Délais, prescriptions et pièges à éviter
Le délai de prescription pour exercer un recours varie selon le pays et le fondement juridique choisi. En France, l’action en indemnisation fondée sur le règlement CE n°261/2004 se prescrit par 5 ans à compter du vol annulé, conformément au droit commun des obligations. Ne pas attendre la dernière minute reste préférable : les preuves sont plus faciles à rassembler dans les semaines suivant l’incident.
Un piège fréquent consiste à accepter un bon d’achat ou un avoir proposé par easyJet sans réaliser qu’en l’acceptant, le passager peut renoncer à ses droits à l’indemnisation financière. Lire attentivement les conditions attachées à toute compensation proposée spontanément par la compagnie avant d’accepter quoi que ce soit.
La forme de la réclamation compte autant que son contenu. Une demande par e-mail simple peut être ignorée ou perdue. Un courrier recommandé avec accusé de réception, ou une réclamation via un formulaire officiel traçable, crée une preuve d’envoi opposable à la compagnie. Mentionner explicitement le règlement CE n°261/2004 et le montant précis réclamé renforce la crédibilité de la démarche.
Les passagers ayant souscrit une assurance voyage doivent également vérifier les garanties incluses dans leur contrat. Certaines polices couvrent les frais supplémentaires non remboursés par la compagnie. La carte bancaire utilisée pour acheter le billet peut aussi offrir des protections spécifiques, notamment les cartes Visa Premier ou Mastercard Gold, qui incluent souvent des garanties annulation.
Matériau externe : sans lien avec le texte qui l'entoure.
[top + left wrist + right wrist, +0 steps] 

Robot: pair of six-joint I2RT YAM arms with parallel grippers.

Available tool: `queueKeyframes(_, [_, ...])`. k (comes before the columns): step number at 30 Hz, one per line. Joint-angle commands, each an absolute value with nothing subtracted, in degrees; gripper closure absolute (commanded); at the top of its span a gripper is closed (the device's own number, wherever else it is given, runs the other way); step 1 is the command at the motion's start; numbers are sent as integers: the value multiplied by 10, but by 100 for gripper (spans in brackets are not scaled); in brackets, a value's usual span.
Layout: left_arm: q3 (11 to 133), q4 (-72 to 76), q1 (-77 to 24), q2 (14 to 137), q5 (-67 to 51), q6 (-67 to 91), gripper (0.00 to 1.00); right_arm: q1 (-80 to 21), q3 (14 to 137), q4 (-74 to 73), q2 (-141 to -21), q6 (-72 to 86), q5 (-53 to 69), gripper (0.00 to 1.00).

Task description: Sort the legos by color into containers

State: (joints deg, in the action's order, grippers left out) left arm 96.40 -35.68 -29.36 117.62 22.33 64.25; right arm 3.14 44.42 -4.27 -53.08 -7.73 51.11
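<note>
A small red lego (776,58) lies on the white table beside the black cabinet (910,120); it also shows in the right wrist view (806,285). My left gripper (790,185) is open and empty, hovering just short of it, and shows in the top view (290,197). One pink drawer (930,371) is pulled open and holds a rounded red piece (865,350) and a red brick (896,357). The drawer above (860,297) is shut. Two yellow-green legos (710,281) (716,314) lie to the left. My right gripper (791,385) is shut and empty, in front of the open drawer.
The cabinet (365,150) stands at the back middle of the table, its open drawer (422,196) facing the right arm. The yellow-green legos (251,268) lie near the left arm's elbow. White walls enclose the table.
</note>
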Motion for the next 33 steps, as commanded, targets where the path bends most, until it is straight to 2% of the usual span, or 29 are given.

Ce que les passagers négligent souvent dans leur réclamation
Beaucoup de voyageurs limitent leur réclamation au seul montant de l’indemnisation forfaitaire, oubliant que d’autres préjudices sont récupérables. Les frais de correspondance manquée, les nuits d’hôtel supplémentaires, les billets de train ou de taxi pris en urgence : tous ces coûts peuvent être réclamés à easyJet dès lors qu’ils résultent directement de l’annulation et sont justifiés par des factures.
Le préjudice moral reste plus difficile à chiffrer et rarement accordé dans le cadre du règlement européen, qui prévoit une indemnisation forfaitaire et non personnalisée. Pour des préjudices spécifiques et importants, une action en responsabilité civile devant les tribunaux français reste envisageable, mais nécessite l’accompagnement d’un avocat spécialisé en droit des transports.
Signaler son expérience auprès de la Direction Générale de la Concurrence, de la Consommation et de la Répression des Fraudes (DGCCRF) contribue à documenter les pratiques des compagnies aériennes et peut faciliter des actions collectives. En 2026, des associations de consommateurs comme UFC-Que Choisir ou 60 Millions de Consommateurs continuent de proposer un accompagnement gratuit ou à faible coût pour les réclamations individuelles.
Rappel indispensable : les informations présentées ici ont une valeur informative générale. Seul un professionnel du droit peut analyser votre situation personnelle et vous conseiller sur la stratégie la plus adaptée à votre dossier spécifique.